Easy, the unicycle. Cause it won’t complain once it is inside. :smiley:

haha, great line! :stuck_out_tongue:

Why a uni is better than a man…

Woman’s response…
-Doesn’t stop when its tired…keeps going till your tired.
-Doesn’t disappear for days.
-it’s always ready when you want a ride
-you don’t have to warm it up
-doesn’t require too much attention.
-doesn’t require food all the time
-never complains
-doesn’t get jealous
-enjoys public displays of holding the seat without squirming.
-frame doesn’t sag in the middle after awhile
-can accept the fact you drop it
and
if it get’s soft-it can be blown up without much effort to it’s performance level :smiley:

Jeremy almost took the words right out of my mouth, lol

Guys speaking for myself, I for one won’t get mad, hope you don’t either, lol. I enjoy the challenge, hehe…:slight_smile:

That Gene Simmons clip was hilarious. No mercy…

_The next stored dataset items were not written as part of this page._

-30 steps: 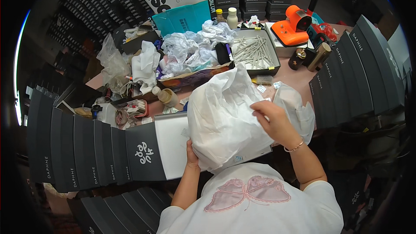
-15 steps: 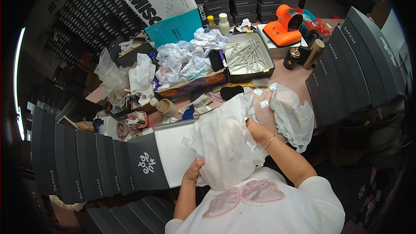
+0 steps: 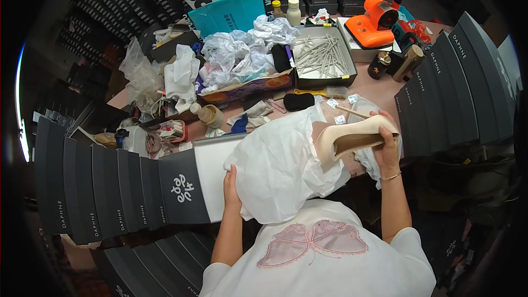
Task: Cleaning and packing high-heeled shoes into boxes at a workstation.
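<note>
A cream high-heeled pump (image 3: 352,135) is in my right hand (image 3: 386,146), whose fingers wrap round its heel end. Its thin heel points up and to the left, and its toe end lies against the white tissue wrapping (image 3: 286,165). My left hand (image 3: 232,190) grips that wrapping's left edge; part of the fingers is hidden behind it. Under the wrapping and to its left lies a dark box (image 3: 212,157) with a white inside. More white tissue (image 3: 371,159) is behind my right hand.
Stacked dark shoeboxes flank me at left (image 3: 104,187) and right (image 3: 440,93). Farther back are a carton of crumpled tissue (image 3: 242,94), a box of pale sticks (image 3: 324,58), an orange device (image 3: 374,22), a brush (image 3: 330,92) and a tilted bottle (image 3: 209,115).
My right hand has come out of the wrapping toward the right, bringing the pump into sight. My left hand still holds the wrapping, now slightly higher and farther left.
</note>
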Demonstrator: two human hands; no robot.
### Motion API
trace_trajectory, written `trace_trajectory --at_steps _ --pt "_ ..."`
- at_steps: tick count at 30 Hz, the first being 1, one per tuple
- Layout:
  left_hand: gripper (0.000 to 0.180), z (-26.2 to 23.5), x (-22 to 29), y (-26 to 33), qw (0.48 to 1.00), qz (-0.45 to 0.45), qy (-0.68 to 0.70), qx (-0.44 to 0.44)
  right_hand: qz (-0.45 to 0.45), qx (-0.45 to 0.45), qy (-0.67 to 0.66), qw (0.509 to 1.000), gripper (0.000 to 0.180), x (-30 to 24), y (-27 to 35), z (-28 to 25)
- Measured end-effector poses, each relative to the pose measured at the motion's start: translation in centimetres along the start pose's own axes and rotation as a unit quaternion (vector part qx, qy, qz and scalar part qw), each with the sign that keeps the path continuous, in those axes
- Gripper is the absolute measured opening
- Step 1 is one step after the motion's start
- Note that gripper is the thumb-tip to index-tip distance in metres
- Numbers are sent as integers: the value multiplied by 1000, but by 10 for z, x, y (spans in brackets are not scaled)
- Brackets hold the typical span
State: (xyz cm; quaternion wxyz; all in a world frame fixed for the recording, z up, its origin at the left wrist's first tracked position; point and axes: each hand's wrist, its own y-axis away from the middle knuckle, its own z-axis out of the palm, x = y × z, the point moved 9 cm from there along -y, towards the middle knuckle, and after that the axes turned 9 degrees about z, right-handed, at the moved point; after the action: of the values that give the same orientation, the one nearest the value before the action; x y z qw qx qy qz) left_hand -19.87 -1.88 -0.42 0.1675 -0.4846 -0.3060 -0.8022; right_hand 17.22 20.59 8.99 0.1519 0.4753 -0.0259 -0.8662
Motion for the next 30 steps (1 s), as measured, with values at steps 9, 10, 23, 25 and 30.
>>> trace_trajectory --at_steps 9,10,23,25,30 --pt "28 68 121 11 986 88 -40 -137 -169 115 203 958 42 -45 9 -14" --pt "25 80 140 15 981 122 -34 -147 -187 123 245 943 41 -49 10 -13" --pt "36 155 243 3 947 283 -13 -153 -214 160 253 930 46 -73 24 -35" --pt "46 119 271 0 917 378 -128 -6 -224 173 263 922 45 -76 28 -41" --pt "48 110 291 32 897 439 -60 12 -226 187 165 942 44 -83 29 -60"
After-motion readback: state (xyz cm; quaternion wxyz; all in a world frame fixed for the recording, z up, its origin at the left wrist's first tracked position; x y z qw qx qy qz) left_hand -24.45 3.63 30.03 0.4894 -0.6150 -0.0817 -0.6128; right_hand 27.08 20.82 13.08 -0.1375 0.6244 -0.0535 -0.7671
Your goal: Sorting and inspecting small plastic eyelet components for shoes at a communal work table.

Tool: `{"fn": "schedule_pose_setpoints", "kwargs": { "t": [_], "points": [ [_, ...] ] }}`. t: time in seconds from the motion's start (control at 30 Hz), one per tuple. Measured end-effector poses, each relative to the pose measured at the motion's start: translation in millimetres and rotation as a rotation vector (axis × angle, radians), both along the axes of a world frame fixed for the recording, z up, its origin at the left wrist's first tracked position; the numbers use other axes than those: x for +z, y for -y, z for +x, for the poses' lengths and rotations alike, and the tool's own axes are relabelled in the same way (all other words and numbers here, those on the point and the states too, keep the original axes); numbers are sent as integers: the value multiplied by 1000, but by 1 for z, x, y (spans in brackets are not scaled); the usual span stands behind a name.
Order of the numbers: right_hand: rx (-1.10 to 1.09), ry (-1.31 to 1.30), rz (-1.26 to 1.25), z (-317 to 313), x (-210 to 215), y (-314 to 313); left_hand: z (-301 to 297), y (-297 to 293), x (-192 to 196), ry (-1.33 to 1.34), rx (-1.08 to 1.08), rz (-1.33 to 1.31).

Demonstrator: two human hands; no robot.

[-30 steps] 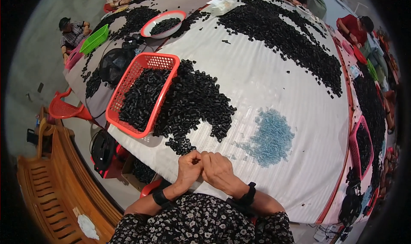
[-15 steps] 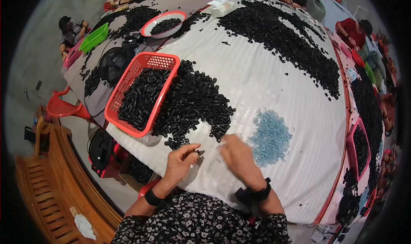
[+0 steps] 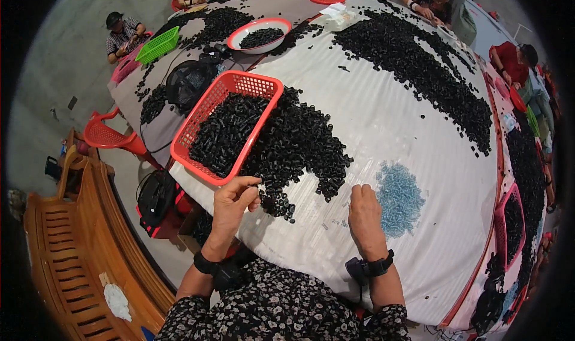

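My left hand [image 3: 232, 204] is closed in a pinch just below the front corner of the red plastic basket [image 3: 200, 172]. Whatever sits between its thumb and forefinger is too small to name. Beside it, a heap of small black cylindrical pieces [image 3: 299, 137] spreads over the white cloth, and more of them fill the basket. My right hand [image 3: 365, 215] points down to the cloth with fingers pressed together, next to a pile of tiny clear bluish pieces [image 3: 400, 200]. Its fingertips hide anything they hold. Both wrists wear dark straps.
Another broad heap of black pieces [image 3: 413, 65] lies at the far right. Beyond the red basket stand a black mesh fan [image 3: 187, 85], a red-rimmed white basin [image 3: 280, 25] and a green basket [image 3: 157, 46]. Several people work around the table. A wooden bench [image 3: 57, 245] is at left.
The view has shifted, so the table sits farther right. My left hand has moved toward the red basket. The right hand, blurred before, now rests steadier and slightly closer to the bluish pile.
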State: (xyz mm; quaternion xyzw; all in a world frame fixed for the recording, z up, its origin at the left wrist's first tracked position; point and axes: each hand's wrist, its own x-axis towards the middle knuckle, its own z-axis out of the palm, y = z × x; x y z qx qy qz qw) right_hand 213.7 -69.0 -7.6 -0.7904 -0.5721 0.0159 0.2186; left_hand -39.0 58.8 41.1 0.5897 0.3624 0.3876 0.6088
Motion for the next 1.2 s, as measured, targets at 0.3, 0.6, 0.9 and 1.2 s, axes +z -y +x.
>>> {"fn": "schedule_pose_setpoints", "kwargs": {
  "t": [0.3, 0.6, 0.9, 1.2],
  "points": [
    [-43, -83, 211, 3, -13, -2, -9, -4, 6, 49, -69, -206],
    [-47, -193, 341, 3, -8, -3, -27, -31, 2, -479, 285, 632],
    [42, -282, 408, 3, -9, -7, -31, -83, -10, -803, 453, 950],
    [101, -350, 425, 2, -10, -4, 20, -51, 0, -636, 189, 1336]
  ]
}}
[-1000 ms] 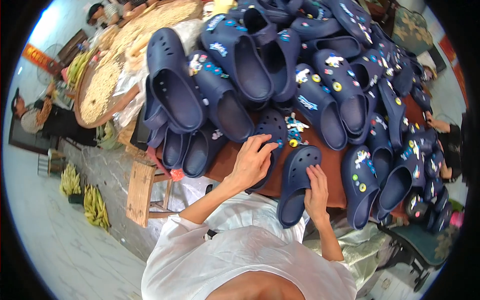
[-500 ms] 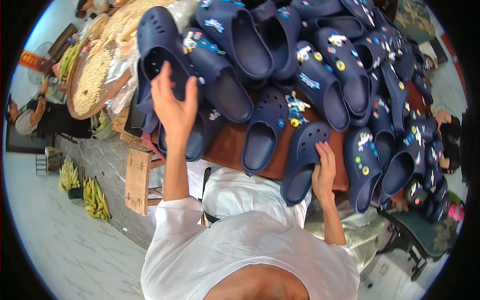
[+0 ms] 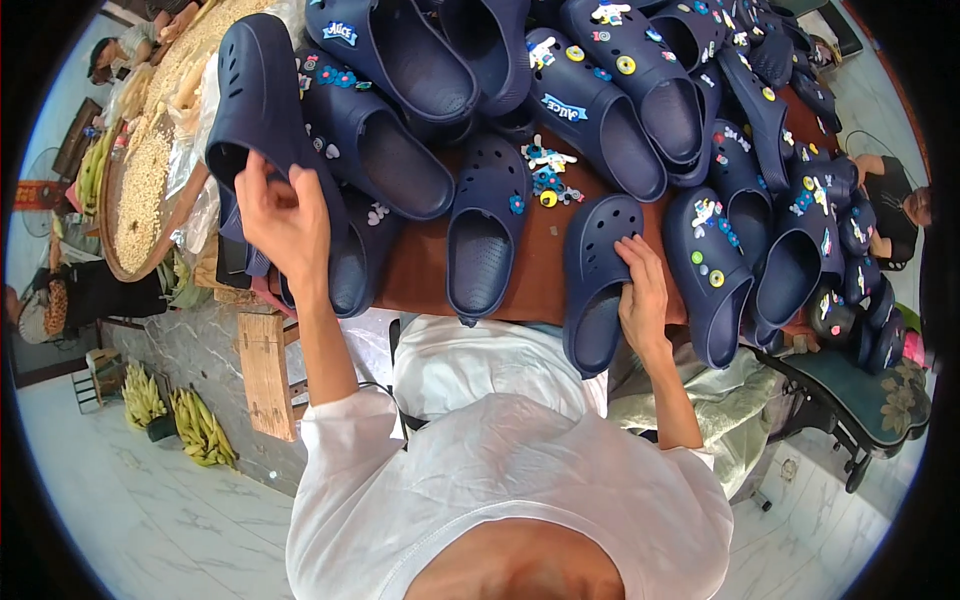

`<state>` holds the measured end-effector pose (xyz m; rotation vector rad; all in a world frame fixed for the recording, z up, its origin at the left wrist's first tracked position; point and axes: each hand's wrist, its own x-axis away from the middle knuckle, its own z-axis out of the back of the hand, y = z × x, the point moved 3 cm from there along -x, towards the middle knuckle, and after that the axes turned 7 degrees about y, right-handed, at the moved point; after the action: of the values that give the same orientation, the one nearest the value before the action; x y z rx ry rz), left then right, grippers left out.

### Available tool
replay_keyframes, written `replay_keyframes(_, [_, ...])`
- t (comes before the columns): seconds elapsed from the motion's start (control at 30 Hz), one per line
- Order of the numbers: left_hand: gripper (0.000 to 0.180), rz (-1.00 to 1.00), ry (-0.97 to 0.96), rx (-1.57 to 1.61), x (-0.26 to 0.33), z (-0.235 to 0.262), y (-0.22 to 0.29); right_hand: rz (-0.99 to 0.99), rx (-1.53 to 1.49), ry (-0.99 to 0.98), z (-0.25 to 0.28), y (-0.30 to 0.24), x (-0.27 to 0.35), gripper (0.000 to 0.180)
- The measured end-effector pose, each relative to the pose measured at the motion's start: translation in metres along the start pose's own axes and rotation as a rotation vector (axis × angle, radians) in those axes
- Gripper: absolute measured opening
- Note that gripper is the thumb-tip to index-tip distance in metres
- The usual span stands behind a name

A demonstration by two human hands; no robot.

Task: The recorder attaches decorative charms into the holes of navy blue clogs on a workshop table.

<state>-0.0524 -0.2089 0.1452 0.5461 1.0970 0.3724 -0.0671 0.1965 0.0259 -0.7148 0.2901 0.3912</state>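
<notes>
My left hand (image 3: 285, 225) has its fingers curled at the foot opening of a plain navy clog (image 3: 255, 85) at the upper left, pinching its edge. My right hand (image 3: 645, 300) grips the right side of another plain navy clog (image 3: 590, 255) at the table's near edge, fingers on its upper and thumb hidden. Between the hands, a navy clog with one blue flower charm (image 3: 488, 190) lies on the brown tabletop (image 3: 420, 270). Behind it is a small heap of loose white, blue and yellow charms (image 3: 550, 165). A charm-covered clog (image 3: 710, 270) lies just right of my right hand.
Many decorated navy clogs (image 3: 600, 120) are piled across the back and right. At the left are a round tray of pale kernels (image 3: 145, 200), a wooden stool (image 3: 262, 375) and green-yellow produce (image 3: 200, 425) on the floor. A dark padded chair (image 3: 860, 395) stands right. Other people are at the sides.
My left hand has gone from spread over the upper-left clog to curled at its opening, and that clog is now tilted. My right hand still grips its clog. The whole view has shifted slightly.
</notes>
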Motion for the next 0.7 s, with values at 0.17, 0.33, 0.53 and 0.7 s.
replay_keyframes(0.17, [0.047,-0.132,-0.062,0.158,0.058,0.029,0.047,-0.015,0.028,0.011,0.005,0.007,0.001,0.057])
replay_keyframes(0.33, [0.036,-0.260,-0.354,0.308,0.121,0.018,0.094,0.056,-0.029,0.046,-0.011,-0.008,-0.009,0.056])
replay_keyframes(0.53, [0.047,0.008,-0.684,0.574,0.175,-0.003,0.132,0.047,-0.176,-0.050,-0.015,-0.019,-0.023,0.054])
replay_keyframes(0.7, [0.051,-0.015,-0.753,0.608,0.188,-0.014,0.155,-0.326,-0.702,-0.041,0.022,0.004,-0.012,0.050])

Because it’s the only “one” I can always rely on! :slight_smile:

You can have more than one unicycle without them getting jealous

you can ride your mates unicycle in front of them

you dont have to wine and dine a unicycle before you can mount it

If you decide to replace your uni with a newer one, the old one won’t stalk you, or slap you with a lawsuit for everything you’ve got!

Which reminds me…Get a UNI Sir Paul! :smiley:

My unicycle never, ever meets me at the door after work with the question, “What’s for dinner?”

My unicycle never, ever sulks when I spend the day (or even the week!) riding my horse instead.

My unicycle never, ever second guesses where we’re going or why; and never insists that we go where it wants to go instead.

My unicycle never, ever complains that I spent the day outside riding instead of cleaning the house or doing the laundry.

My unicycle never seems to think I should be entertaining it, but it’s always entertaining to me.

My unicycle never, ever turns on the TV; and it doesn’t have a page on Facebook.

My unicycle never has a judgmental word about anyone or anything; it has no gender issues, it doesn’t play silly passive aggressive games; well, really it’s just pretty darned undemanding and always ready for a good time…

Sounds like some of you have relationship issues. Something to work on.

Sometimes, in moments of tenderness, I attempt to hug my unicycle. It just stands there, cold, limp, and unresponsive. Why won’t it talk to me? Why won’t it look me in the eyes?

If you dont think your relationship has issues then for sure you have something to work on!!!